The activist is due to stage a one-woman show called The Lynching at the Edinburgh Festival in August.
A poster promoting a preview performance in Kent includes the slogan: “What they wouldn’t let Jackie Walker tell you”.
It describes The Lynching, to be performed at the Red Hall in Broadstairs on Sunday. as “the one woman show about a real-life witchhunt: an attempt to destroy Jeremy Corbyn and an entire political movement”.
The poster also includes a picture of Ms Walker next to a dangling rope, overlaid by the words “To oppose Israel is not to be antisemitic”. Near the bottom of the poster is a quote attributed to Noam Chomsky, the Jewish far-left linguist and philosopher. It reads: “I wholeheartedly support the right of anyone to criticise Israel without being branded antisemitic. That goes in particular for Jackie Walker”.
Ms Walker was suspended from Labour twice last year. In neither case was she suspended for anything she had said about Israel.

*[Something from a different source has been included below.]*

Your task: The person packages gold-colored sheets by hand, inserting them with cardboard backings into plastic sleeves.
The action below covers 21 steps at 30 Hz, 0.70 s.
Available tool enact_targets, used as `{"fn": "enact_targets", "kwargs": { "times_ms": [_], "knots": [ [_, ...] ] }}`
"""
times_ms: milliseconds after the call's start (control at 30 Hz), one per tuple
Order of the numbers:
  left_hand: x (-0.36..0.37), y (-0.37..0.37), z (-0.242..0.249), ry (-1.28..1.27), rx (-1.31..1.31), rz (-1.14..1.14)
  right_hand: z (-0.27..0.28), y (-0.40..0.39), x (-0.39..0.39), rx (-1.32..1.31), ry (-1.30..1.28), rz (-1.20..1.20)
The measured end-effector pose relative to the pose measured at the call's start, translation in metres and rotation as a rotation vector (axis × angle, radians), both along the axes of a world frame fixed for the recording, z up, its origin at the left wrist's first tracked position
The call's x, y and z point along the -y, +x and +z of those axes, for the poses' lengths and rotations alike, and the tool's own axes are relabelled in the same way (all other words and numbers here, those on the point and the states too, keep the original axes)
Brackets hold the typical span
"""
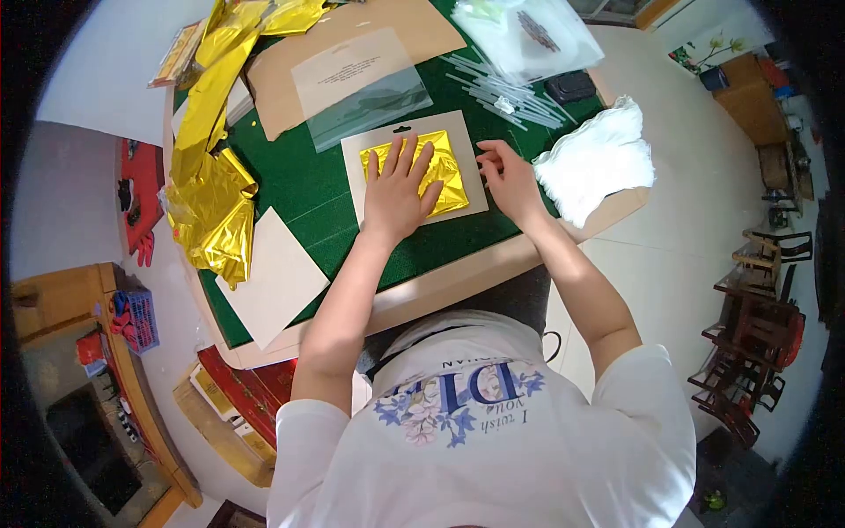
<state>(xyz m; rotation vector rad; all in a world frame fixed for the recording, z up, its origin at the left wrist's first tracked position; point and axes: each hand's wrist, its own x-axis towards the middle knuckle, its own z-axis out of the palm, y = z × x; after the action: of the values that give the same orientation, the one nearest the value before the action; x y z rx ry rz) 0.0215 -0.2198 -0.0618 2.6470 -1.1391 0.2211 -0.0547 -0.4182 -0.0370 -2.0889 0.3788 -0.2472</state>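
- Folded gold foil square lies flat on a pale backing card, near the middle of the green mat.
- Left hand rests palm-down on the foil, fingers spread and flat, covering its left and lower part. It presses rather than pinches; nothing is held in it.
- The foil's upper right corner and right edge show clear of the left hand.
- Right hand sits at the card's right edge, just beside the foil. Fingers are curled together toward the card edge; whether they pinch the card or only touch it cannot be told.
- The foil lies between the two hands: under the left, just left of the right.
- A clear plastic sleeve with a printed insert lies just beyond the card, on a brown cardboard sheet.
- A bundle of clear thin sticks lies fanned on the mat, up and right of the card.
- A white crumpled cloth-like wad sits on the right side of the table, near the right hand but apart from it.
- A small dark case lies beyond the sticks; a clear bag lies past that.
- A long crumpled run of gold foil sheet covers the mat's left side, well apart from the hands.
- A blank white card lies at the near left, overhanging the table edge.
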Motion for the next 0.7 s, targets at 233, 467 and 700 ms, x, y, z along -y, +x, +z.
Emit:
{"fn": "enact_targets", "kwargs": {
  "times_ms": [233,467,700],
  "knots": [
    [0.000,0.001,0.000,0.030,-0.012,0.003,-0.003,-0.012,-0.004,0.043,-0.258,0.100],
    [0.000,0.002,-0.001,0.031,-0.025,-0.008,-0.003,-0.026,-0.014,0.083,-0.170,0.244],
    [-0.002,-0.002,0.018,0.053,-0.028,-0.069,0.000,-0.022,-0.018,0.094,-0.132,0.242]
  ]
}}
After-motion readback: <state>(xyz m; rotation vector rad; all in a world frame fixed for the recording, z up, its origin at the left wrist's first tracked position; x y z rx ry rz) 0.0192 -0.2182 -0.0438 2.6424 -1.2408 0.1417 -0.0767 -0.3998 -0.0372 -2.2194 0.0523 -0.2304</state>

Last May, the JC reported comments Ms Walker had made on her Facebook page, in which she referred to Jews as “chief financiers of the slave trade”. She was suspended, only to be reinstated later the same month. She subsequently appeared together with Jeremy Corbyn, the leader of the Labour Party, at an event in Kent in early September.

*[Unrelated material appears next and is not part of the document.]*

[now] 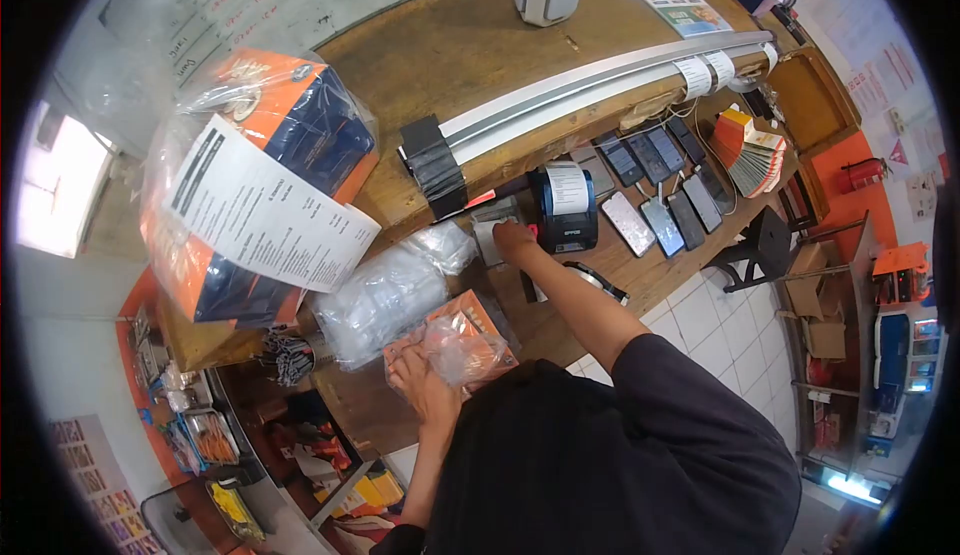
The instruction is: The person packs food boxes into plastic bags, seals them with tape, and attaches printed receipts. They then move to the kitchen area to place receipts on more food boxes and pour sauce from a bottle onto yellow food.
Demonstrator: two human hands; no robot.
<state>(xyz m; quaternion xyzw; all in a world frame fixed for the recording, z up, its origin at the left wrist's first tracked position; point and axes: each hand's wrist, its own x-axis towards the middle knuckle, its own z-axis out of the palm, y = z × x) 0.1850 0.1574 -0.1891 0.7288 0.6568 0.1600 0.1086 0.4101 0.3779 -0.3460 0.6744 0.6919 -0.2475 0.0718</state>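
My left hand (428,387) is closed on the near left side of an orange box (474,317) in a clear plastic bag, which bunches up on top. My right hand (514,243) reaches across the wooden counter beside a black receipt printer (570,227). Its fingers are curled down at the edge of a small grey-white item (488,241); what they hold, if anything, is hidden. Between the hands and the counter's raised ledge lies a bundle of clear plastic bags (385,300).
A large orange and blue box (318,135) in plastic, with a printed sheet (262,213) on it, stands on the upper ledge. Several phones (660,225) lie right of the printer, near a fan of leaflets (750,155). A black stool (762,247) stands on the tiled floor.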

Two weeks later, at the Labour Party conference in Liverpool, Ms Walker attended a Jewish Labour Movement training session on tackling antisemitism in which she claimed that she had not seen a definition of Jew-hate which she could “work with”.
She also questioned why Jewish schools needed particular security to protect themselves from possible attack, and said that Holocaust Memorial Day should remember genocides other than the Shoah.
HMD does in fact mark genocides other than the Holocaust.
Ms Walker was suspended from the party again in early October for her new comments, with Labour’s National Executive Committee referring her case to the party’s National Constitutional Committee in March of this year. There has been no date specified for a final ruling on her status within the Labour party.